When students write about musical texts, I ask that they be as precise as they’re capable of being. In particular, I ask them to cite musical details with bar numbers or track timings so that I know they have not just generalized an observation, but that they’ve found specific musical evidence for their claims. That’s one aspect of the papers that I’m adamant about in my assessment; I’ll give a student a lower grade if they haven’t been able to cite specific evidence, even if their interpretation is interesting.

I also expect that students will make an argument in their papers, and because the task of creating an argument in the humanities is unfamiliar, I share with them a detailed process to help them. It involves making many observations, making lists, being as specific as possible from the beginning, taking as many notes as they can, and then using these “data” to formulate a thesis.
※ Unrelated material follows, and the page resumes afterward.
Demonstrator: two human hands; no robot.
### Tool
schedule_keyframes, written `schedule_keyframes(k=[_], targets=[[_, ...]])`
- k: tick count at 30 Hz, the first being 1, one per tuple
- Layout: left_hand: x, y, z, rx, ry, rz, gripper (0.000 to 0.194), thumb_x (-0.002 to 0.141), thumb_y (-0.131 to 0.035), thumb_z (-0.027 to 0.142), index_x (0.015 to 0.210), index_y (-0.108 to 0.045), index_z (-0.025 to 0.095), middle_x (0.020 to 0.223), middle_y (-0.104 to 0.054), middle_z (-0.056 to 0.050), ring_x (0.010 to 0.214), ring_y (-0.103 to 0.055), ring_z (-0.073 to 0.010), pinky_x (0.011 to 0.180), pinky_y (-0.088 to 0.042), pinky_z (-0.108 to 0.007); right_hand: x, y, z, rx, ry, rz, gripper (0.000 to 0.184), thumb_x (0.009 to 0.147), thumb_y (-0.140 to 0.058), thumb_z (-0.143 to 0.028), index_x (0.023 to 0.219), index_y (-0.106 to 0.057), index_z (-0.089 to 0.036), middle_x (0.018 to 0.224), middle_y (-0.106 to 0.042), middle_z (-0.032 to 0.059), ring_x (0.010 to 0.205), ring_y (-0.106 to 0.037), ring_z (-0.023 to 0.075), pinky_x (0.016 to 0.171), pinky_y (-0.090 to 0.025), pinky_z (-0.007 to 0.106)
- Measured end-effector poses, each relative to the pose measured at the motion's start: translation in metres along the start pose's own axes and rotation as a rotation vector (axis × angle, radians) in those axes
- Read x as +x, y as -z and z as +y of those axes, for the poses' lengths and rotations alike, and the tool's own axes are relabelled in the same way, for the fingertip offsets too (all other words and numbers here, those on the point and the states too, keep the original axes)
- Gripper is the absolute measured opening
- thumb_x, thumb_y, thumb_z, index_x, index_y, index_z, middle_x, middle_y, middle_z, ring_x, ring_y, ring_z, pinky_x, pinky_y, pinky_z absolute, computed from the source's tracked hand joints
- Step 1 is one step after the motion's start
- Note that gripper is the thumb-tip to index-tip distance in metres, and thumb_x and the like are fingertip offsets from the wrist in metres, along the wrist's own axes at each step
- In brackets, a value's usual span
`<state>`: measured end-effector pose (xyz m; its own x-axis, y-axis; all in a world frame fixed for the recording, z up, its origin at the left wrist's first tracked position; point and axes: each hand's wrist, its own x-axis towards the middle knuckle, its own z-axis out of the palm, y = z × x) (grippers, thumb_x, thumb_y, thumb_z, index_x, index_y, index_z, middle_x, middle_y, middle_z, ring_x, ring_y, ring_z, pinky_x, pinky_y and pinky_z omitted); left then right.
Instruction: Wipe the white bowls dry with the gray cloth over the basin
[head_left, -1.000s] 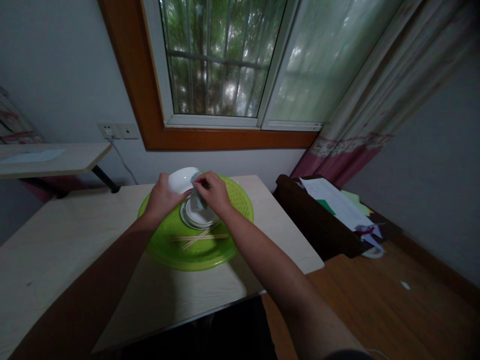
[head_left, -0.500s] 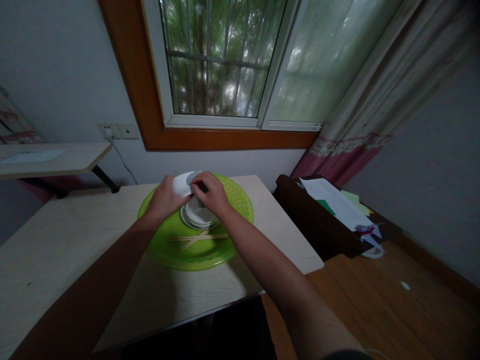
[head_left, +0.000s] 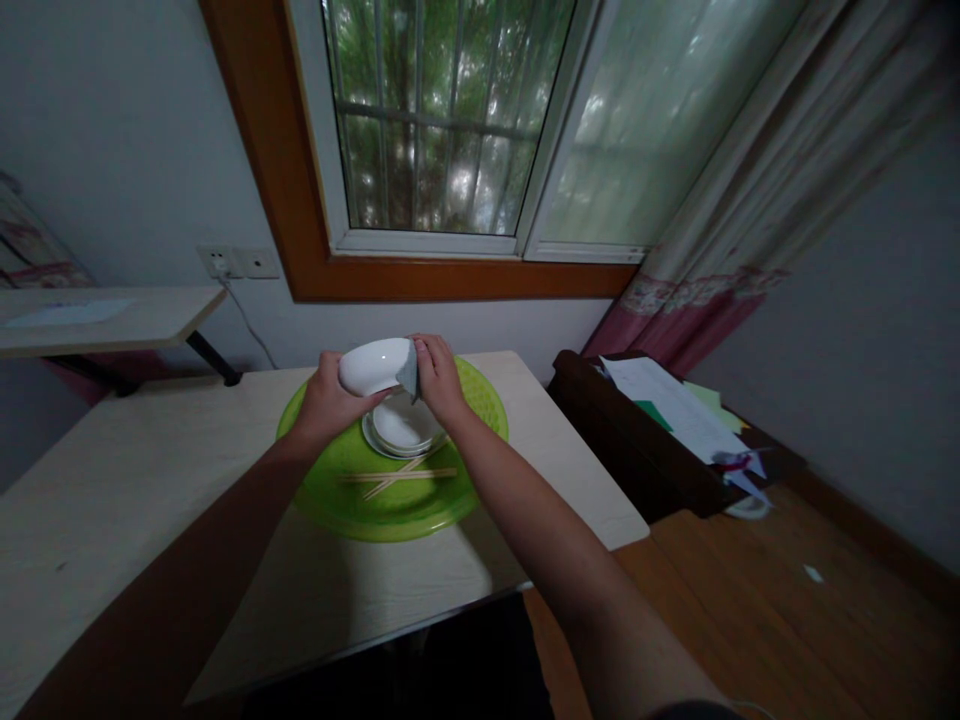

The challenge, and the most critical part, is then to strategically select which observations should be left out of the paper and which should be included in support of their arguments. In a five-page paper, there just isn’t space to include every piece of evidence and observation. They learn to filter and make decisions about what details are most relevant to their arguments.

Providing Feedback via Summary Emails

I generally provide feedback to students about their writing by making comments directly on their papers, but for the final papers, I write them emails in which I summarize what I liked about their writing and what I thought they could have done better. I also share my rationale for the final grade they earn. I do this because the final papers are at the end of the term, and I won’t necessarily see them again. The emails provide a way for them to hear from me and get some closure on the course as a whole. Sometimes, they’ll write back, letting me know that they’ll try something different the next time they approach writing or clarifying what they were hoping to accomplish in the paper. I think they appreciate the feedback.

In this section, Professor Emily Richmond Pollock discusses using visits from contemporary composers to position modern music as a living tradition. She shares her strategies for preparing for these visits and facilitating a dialogue between students and the composers.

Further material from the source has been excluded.